What you will do =>
The whole listing is to be returned exactly.

Raw data =>

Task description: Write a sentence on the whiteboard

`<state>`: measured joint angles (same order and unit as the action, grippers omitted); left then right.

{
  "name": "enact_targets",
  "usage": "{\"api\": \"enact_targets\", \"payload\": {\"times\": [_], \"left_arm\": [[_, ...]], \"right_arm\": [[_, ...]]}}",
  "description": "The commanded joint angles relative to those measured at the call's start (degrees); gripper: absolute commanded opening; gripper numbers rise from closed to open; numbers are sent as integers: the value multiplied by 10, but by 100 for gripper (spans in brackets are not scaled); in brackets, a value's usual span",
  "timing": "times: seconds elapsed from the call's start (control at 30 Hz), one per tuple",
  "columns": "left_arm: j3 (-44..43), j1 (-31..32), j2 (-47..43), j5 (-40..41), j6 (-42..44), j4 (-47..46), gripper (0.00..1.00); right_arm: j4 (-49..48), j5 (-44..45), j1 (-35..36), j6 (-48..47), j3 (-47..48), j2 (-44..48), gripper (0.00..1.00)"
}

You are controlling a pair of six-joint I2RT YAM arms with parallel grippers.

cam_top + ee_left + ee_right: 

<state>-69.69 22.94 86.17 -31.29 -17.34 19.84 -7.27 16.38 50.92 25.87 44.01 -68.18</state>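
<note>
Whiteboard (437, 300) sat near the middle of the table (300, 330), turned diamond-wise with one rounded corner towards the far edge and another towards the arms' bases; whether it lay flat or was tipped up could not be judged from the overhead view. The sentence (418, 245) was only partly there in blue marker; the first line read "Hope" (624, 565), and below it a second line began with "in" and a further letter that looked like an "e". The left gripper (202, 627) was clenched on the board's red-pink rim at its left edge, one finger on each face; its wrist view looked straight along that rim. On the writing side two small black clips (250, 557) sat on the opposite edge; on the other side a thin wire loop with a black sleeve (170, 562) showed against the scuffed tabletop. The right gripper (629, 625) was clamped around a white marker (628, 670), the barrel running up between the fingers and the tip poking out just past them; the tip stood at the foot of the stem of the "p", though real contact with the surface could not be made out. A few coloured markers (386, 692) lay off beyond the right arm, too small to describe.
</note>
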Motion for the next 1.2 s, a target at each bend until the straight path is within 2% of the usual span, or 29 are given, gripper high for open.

Written answer =>
Task description: Write a sentence on the whiteboard

`<state>`: measured joint angles (same order and unit as the action, grippers omitted); left then right.

{
  "name": "enact_targets",
  "usage": "{\"api\": \"enact_targets\", \"payload\": {\"times\": [_], \"left_arm\": [[_, ...]], \"right_arm\": [[_, ...]]}}",
  "description": "The commanded joint angles relative to those measured at the call's start (degrees); gripper: absolute commanded opening; gripper numbers rise from closed to open; numbers are sent as integers: the value multiplied by 10, but by 100 for gripper (spans in brackets are not scaled); in brackets, a value's usual span",
  "timing": "times: seconds elapsed from the call's start (control at 30 Hz), one per tuple",
  "columns": "left_arm: j3 (-44..43), j1 (-31..32), j2 (-47..43), j5 (-40..41), j6 (-42..44), j4 (-47..46), gripper (0.00..1.00); right_arm: j4 (-49..48), j5 (-44..45), j1 (-35..36), j6 (-48..47), j3 (-47..48), j2 (-44..48), gripper (0.00..1.00)"
}

You are controlling a pair of six-joint I2RT YAM arms with parallel grippers.

cam_top + ee_left + ee_right: 

<state>-69.69 22.94 86.17 -31.29 -17.34 19.84 -7.27 16.38 50.92 25.87 44.01 -68.18</state>
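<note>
Whiteboard (437, 300) sat near the middle of the table (300, 330), turned diamond-wise with one rounded corner towards the far edge and another towards the arms' bases; whether it lay flat or was tipped up could not be judged from the overhead view. The sentence (418, 245) was only partly there in blue marker; the first line read "Hope" (624, 565), and below it a second line began with "in" and a further letter that looked like an "e". The left gripper (202, 627) was clenched on the board's red-pink rim at its left edge, one finger on each face; its wrist view looked straight along that rim. On the writing side two small black clips (250, 557) sat on the opposite edge; on the other side a thin wire loop with a black sleeve (170, 562) showed against the scuffed tabletop. The right gripper (629, 625) was clamped around a white marker (628, 670), the barrel running up between the fingers and the tip poking out just past them; the tip stood at the foot of the stem of the "p", though real contact with the surface could not be made out. A few coloured markers (386, 692) lay off beyond the right arm, too small to describe.
</note>
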Motion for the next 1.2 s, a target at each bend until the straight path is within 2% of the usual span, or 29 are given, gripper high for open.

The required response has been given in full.